**WORK TASK**: Exactly as they appear below, repeat the lines from the one with "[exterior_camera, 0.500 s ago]" through the one with "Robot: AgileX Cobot". Drop every picture.

**THE INPUT**:
◆ ◆ ◆

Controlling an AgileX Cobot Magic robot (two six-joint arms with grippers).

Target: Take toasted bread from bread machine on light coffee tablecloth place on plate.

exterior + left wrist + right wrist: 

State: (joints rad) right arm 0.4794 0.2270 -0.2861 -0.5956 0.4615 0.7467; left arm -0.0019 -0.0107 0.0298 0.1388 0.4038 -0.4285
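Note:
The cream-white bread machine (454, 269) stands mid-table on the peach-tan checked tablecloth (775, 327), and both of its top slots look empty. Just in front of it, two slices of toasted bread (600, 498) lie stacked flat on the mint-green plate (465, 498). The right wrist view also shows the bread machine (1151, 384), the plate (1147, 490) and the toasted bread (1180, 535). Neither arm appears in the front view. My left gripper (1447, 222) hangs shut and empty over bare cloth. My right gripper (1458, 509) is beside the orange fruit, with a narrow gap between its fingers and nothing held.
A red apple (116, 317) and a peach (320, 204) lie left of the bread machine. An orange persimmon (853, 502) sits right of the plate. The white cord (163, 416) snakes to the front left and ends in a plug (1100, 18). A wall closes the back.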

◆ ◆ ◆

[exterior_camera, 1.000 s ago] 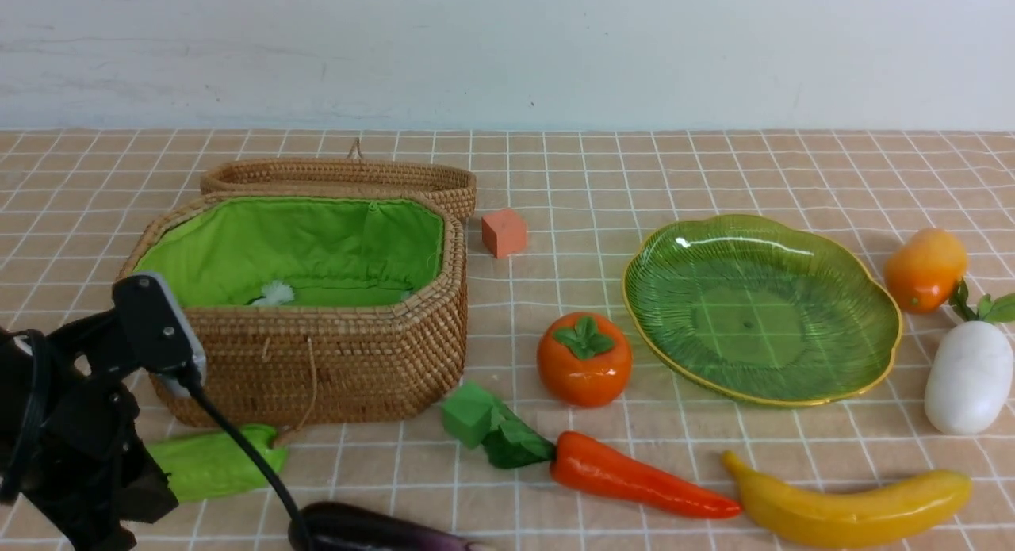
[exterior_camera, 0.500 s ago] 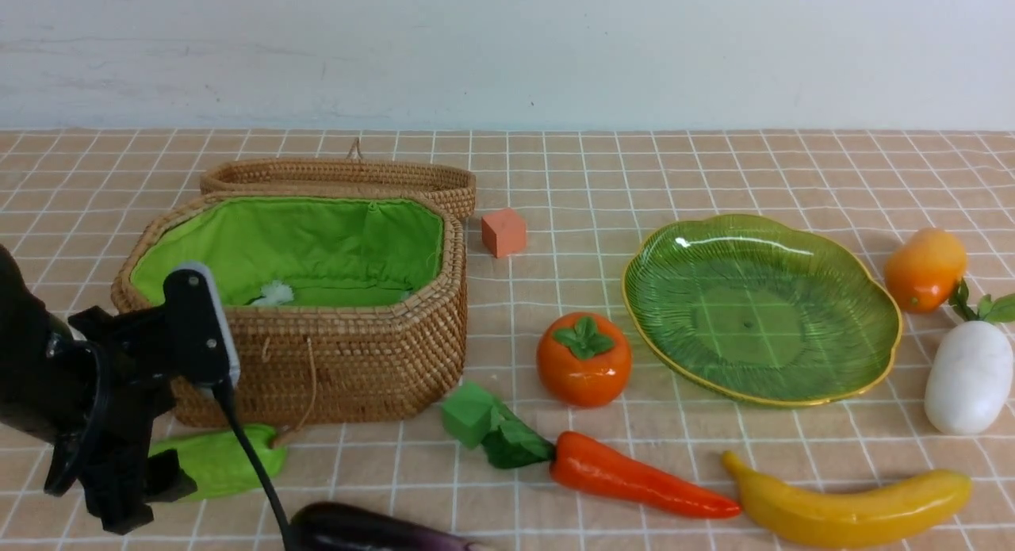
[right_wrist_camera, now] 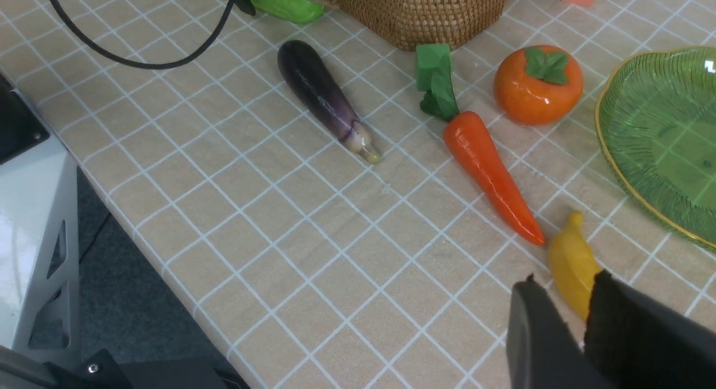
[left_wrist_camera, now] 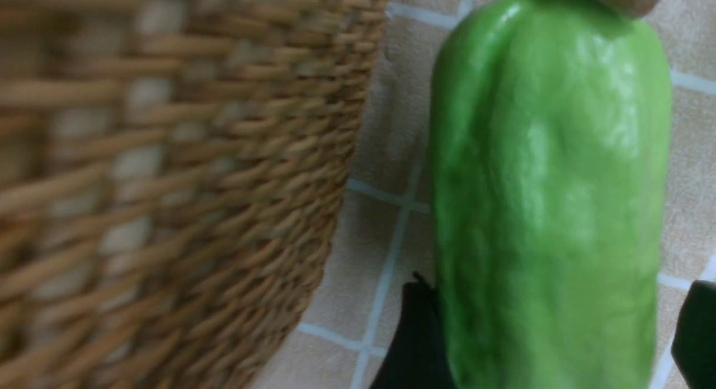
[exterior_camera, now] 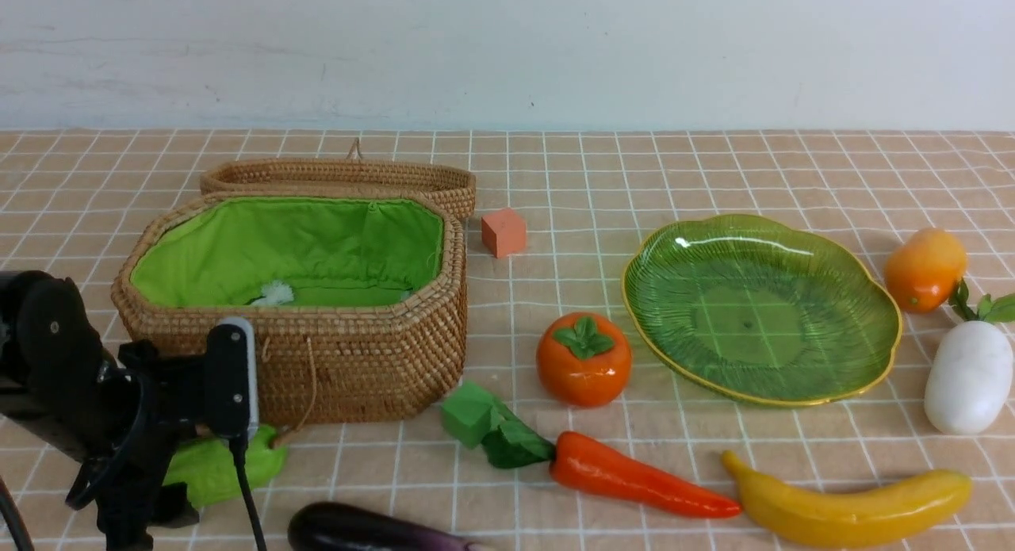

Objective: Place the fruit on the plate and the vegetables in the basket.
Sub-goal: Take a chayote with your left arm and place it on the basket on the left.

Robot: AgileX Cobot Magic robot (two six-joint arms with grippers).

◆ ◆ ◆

**ANSWER SECTION**:
[exterior_camera, 0.500 s ago] 
[right_wrist_camera, now] 
[left_wrist_camera, now] 
[exterior_camera, now] 

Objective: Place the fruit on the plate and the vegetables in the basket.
Sub-goal: Take a chayote with your left arm and place it on the basket on the left.

Robot: AgileX Cobot Magic robot (two six-joint arms with grippers).

What appears above is the full answer.